TASK INSTRUCTIONS: Find the string "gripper" in the data, and copy out each line that has it.

INFORMATION PROVIDED:

--- START ---

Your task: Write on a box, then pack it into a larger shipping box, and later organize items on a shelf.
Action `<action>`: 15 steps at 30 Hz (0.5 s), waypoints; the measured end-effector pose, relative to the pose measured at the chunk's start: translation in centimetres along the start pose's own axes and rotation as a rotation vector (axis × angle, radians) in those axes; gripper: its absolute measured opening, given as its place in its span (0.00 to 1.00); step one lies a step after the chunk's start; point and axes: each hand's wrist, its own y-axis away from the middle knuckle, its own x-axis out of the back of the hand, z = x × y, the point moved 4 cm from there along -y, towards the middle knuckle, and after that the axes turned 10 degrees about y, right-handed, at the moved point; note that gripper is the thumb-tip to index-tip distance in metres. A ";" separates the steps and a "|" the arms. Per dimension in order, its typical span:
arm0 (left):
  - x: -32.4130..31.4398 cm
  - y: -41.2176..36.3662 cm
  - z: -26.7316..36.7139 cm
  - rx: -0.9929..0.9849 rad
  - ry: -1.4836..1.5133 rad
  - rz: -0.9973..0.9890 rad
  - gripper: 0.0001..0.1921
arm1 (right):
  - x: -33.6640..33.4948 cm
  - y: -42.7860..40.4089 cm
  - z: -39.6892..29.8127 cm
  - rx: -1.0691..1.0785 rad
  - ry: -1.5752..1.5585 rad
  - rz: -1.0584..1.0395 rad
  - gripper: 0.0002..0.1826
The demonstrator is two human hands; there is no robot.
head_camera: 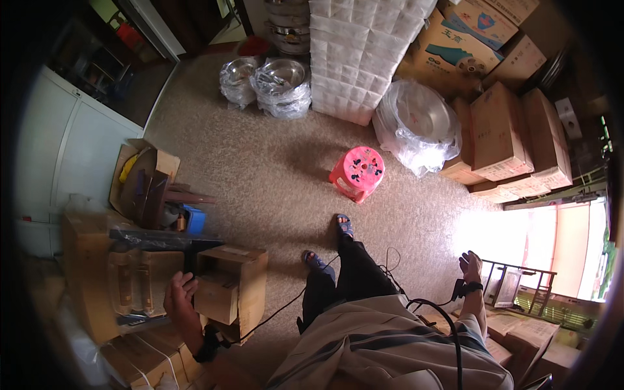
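My left hand (pixel 181 298) hangs in the air at the lower left, fingers apart and slightly curled, with nothing in it. It is nearest to an open cardboard box (pixel 253 280) on the floor. At the lower right, my right hand (pixel 470 266) is raised with loosely spread fingers and holds nothing. A wrist device (pixel 208 342) with a cable sits on my left wrist, and another wrist device (pixel 469 288) is on the right. Before my sandalled feet (pixel 344 225) stands a pink plastic stool (pixel 363 168) with cartoon figures on its seat.
Plastic-wrapped metal basins (pixel 280 87) and a larger wrapped stack of basins (pixel 424 117) line the far side, flanking a tall stack of white wrapped packs (pixel 360 53). Cardboard cartons (pixel 502 131) are piled at the right. A black cable (pixel 287 302) runs across my legs.
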 end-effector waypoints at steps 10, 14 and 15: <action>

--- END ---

SOLUTION FOR THIS EXERCISE:
Action `<action>`: 15 steps at 30 Hz (0.5 s), waypoints; the measured end-effector pose, relative to the pose measured at the chunk's start: translation in centimetres along the start pose's own axes and rotation as a rotation vector (axis × angle, radians) in those axes; gripper: its absolute measured opening, given as its place in its span (0.00 to 1.00); step one lies a step after the chunk's start; point and axes: each hand's wrist, its own y-axis away from the middle knuckle, its own x-axis out of the back of the hand, z = x × y, the point moved 4 cm from there along -y, towards the middle knuckle, and after that the axes turned 10 degrees about y, right-handed, at the moved point; note that gripper is the thumb-tip to index-tip distance in metres. A ";" separates the steps and a "|" the arms. Per dimension in order, its typical span:
  - gripper: 0.0001..0.1921
  - gripper: 0.0002..0.1826

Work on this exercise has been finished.